Una parte di questi fallimenti può essere ricondotta alla responsabilità dell'operatore, che non ha eseguito correttamente la riabilitazione implanto-protesica e per verificarlo è necessaria la valutazione specialistica da parte di un bravo Odontologo Forense. 

Se l'impianto è eseguito male, incombe sul dentista la prova dell'assenza del nesso causale.
In tema di responsabilità contrattuale della struttura sanitaria e di responsabilità professionale del medico, infatti, ai fini del riparto dell'onere probatorio, l'attore, paziente danneggiato, deve limitarsi a provare l'esistenza del contratto e l'insorgenza o l'aggravamento della patologia ed allegare l'inadempimento del debitore, astrattamente idoneo a provocare il danno lamentato, rimanendo a carico del debitore dimostrare o che tale inadempimento non vi è stato ovvero che, pur esistendo, esso non è stato eziologicamente rilevante.

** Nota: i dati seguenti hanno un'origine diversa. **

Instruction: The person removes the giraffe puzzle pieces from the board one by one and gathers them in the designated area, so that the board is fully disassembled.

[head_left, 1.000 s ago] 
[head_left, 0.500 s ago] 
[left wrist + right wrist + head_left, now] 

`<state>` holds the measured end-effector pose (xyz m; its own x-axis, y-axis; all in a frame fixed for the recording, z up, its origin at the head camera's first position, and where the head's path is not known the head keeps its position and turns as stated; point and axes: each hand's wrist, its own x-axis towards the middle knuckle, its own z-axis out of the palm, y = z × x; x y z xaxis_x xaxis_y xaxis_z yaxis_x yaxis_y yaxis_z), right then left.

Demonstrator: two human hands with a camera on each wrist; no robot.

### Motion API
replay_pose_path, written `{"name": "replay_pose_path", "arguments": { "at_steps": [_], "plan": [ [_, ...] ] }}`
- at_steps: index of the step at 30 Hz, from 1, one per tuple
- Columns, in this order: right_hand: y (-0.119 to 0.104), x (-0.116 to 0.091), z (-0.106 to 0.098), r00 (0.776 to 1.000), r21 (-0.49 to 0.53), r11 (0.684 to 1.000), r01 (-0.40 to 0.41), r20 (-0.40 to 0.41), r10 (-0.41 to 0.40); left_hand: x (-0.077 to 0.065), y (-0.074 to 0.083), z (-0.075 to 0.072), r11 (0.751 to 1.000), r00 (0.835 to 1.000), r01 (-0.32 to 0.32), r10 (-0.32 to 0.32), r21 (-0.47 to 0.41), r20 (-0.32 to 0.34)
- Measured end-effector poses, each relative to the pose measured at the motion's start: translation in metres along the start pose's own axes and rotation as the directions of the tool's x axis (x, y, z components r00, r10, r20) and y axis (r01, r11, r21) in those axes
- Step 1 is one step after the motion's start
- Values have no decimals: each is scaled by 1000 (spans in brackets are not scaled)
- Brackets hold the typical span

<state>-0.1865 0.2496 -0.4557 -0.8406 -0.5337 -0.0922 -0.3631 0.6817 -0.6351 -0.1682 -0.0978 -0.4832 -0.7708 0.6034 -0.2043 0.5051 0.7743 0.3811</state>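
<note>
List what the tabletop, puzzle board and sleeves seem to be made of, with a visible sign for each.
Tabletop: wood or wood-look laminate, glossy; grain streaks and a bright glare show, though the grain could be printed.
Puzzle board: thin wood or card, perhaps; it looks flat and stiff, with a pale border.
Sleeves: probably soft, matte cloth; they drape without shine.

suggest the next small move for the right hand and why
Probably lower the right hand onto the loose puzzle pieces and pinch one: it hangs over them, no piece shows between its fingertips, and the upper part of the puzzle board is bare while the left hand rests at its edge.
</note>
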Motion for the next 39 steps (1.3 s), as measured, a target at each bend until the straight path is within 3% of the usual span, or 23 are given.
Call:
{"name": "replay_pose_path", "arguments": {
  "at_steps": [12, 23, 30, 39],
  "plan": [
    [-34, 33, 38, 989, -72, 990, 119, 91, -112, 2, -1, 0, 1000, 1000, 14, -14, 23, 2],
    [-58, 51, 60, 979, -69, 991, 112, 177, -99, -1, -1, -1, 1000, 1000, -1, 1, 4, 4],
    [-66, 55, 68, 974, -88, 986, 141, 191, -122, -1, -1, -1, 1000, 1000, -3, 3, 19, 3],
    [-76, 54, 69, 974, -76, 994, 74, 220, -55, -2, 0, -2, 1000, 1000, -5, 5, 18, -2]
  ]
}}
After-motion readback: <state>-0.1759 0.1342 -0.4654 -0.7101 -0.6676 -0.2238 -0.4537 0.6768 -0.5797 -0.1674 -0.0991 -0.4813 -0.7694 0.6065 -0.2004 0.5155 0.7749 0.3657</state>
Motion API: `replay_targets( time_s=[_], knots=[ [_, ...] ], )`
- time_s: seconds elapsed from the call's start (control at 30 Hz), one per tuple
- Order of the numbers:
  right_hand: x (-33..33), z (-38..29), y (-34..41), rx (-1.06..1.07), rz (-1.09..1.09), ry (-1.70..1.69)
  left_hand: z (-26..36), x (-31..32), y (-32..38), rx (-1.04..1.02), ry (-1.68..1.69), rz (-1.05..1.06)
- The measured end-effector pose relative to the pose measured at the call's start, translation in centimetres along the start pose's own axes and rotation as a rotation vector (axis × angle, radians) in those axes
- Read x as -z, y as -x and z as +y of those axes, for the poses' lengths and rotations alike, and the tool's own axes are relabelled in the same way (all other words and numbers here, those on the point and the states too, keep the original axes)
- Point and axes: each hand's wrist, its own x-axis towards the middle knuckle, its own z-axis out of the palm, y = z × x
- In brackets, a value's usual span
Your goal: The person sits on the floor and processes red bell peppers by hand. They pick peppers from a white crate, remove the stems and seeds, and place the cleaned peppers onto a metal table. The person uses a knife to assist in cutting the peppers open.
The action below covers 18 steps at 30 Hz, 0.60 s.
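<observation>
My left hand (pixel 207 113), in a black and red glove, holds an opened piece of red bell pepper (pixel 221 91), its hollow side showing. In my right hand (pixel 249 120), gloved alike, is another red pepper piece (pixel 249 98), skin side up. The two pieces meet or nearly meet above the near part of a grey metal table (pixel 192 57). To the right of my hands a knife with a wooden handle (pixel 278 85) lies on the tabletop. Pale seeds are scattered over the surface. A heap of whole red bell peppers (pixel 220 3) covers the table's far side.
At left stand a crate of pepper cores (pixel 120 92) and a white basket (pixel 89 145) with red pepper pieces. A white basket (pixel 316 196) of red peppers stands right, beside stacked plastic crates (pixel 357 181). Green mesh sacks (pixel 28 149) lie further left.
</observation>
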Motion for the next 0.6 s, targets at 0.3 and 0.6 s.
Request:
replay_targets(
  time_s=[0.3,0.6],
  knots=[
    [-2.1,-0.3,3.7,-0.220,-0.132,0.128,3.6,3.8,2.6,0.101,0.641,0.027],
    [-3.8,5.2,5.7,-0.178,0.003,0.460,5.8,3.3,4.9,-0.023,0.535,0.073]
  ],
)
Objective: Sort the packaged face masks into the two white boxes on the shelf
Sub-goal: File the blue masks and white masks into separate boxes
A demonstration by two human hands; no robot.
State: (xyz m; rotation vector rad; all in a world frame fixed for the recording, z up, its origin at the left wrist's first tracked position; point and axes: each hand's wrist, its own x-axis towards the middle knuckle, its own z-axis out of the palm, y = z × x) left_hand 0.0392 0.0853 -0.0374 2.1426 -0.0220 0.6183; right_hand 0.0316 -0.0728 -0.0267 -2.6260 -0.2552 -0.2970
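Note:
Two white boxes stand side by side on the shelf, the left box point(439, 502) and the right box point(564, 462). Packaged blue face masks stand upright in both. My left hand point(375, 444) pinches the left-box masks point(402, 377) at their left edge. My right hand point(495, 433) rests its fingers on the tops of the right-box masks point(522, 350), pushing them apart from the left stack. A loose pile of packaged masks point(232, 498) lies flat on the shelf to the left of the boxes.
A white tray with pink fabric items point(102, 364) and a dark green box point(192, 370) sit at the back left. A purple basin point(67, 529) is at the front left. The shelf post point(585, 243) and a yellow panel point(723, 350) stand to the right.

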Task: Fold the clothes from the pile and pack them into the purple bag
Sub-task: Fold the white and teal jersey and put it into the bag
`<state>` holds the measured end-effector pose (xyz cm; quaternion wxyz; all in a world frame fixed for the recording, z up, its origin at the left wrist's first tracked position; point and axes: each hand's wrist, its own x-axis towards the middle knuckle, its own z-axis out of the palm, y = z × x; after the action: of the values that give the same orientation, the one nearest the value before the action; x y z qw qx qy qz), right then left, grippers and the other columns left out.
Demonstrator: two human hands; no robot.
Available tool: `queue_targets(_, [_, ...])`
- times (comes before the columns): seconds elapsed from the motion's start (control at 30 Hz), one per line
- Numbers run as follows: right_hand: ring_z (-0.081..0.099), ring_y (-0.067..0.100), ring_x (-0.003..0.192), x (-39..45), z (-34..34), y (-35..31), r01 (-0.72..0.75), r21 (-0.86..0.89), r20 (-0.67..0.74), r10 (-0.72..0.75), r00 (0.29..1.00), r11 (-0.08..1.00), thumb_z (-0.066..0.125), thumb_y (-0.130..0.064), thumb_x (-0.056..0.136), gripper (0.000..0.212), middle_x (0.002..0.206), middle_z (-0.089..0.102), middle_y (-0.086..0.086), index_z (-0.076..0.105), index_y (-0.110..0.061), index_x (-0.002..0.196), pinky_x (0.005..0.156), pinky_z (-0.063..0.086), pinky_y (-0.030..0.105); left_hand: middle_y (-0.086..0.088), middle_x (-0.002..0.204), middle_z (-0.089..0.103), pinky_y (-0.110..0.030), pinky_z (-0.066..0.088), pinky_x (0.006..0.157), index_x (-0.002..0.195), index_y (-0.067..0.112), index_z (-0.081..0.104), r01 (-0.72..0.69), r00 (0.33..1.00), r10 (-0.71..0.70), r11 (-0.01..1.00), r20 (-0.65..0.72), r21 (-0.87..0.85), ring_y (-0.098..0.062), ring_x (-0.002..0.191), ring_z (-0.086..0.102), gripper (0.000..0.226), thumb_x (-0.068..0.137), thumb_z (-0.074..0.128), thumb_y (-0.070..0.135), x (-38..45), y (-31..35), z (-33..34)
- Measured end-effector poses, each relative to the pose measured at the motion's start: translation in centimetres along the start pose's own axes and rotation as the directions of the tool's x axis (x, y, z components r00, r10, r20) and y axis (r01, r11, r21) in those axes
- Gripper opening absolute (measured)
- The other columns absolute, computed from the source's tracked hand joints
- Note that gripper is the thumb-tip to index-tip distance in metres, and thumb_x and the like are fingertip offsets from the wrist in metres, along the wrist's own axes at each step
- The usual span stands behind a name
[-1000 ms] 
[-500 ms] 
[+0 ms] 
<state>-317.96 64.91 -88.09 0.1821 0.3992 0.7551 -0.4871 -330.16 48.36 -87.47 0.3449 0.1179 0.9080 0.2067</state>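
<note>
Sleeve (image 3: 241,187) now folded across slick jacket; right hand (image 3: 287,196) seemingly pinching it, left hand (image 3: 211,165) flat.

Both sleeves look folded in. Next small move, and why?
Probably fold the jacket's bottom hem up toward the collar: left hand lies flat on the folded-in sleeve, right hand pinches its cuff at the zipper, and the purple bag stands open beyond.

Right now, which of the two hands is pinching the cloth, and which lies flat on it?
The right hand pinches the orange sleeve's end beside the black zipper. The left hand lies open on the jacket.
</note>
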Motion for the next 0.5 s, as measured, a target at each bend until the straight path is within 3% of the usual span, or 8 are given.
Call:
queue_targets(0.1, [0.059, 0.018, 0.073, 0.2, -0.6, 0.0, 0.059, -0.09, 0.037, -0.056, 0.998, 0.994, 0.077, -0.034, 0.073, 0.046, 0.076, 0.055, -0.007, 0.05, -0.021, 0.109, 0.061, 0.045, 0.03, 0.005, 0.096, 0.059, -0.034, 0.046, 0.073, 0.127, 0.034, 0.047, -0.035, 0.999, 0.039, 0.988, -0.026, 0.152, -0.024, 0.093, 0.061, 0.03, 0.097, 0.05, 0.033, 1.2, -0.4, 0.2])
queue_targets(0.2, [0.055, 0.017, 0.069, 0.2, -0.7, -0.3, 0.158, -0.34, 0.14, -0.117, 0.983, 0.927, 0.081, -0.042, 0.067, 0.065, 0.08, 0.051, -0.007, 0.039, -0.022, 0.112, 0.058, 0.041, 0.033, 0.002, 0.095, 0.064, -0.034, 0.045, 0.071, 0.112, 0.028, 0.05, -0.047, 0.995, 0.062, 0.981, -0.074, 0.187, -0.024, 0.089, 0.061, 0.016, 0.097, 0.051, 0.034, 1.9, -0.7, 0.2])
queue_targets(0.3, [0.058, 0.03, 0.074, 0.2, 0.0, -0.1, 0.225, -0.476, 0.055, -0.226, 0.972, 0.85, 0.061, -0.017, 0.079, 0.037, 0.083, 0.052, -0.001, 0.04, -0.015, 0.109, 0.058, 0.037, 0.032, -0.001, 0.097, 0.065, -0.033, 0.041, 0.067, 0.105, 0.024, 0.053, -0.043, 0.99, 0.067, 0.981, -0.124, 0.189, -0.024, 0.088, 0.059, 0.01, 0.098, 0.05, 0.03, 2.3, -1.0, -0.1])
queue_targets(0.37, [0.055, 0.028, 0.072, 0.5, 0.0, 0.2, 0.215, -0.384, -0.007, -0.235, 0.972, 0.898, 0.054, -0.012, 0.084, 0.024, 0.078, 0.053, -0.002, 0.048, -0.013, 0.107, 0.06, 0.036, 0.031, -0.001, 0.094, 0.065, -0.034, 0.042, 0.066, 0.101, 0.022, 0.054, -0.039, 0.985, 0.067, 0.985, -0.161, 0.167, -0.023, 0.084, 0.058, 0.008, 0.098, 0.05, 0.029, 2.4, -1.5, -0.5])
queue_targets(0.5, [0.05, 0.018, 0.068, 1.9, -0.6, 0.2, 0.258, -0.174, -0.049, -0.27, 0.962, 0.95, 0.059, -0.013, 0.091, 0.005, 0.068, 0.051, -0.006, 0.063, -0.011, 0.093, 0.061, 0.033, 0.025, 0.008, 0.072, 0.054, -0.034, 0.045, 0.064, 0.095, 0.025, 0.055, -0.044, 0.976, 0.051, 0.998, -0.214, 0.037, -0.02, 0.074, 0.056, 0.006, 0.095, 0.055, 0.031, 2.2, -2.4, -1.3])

Conseguentemente, nei giudizi di risarcimento del danno da responsabilità medica, è onere del paziente dimostrare l'esistenza del nesso causale, provando che la condotta del sanitario è stata, secondo il criterio del «più probabile che non», causa del danno.
Per effetto del nuovo inquadramento giuridico di cui alla legge Gelli-Bianco, sul paziente che intenda evocare in giudizio il medico del cui operato si avvalga la struttura sanitaria grava l'onere di provare:
1) la condotta quantomeno colposa del sanitario;
2) l'insorgenza o l'aggravamento di una patologia;
3) il nesso di causalità tra l'evento sub 2) e l'azione/omissione del medico.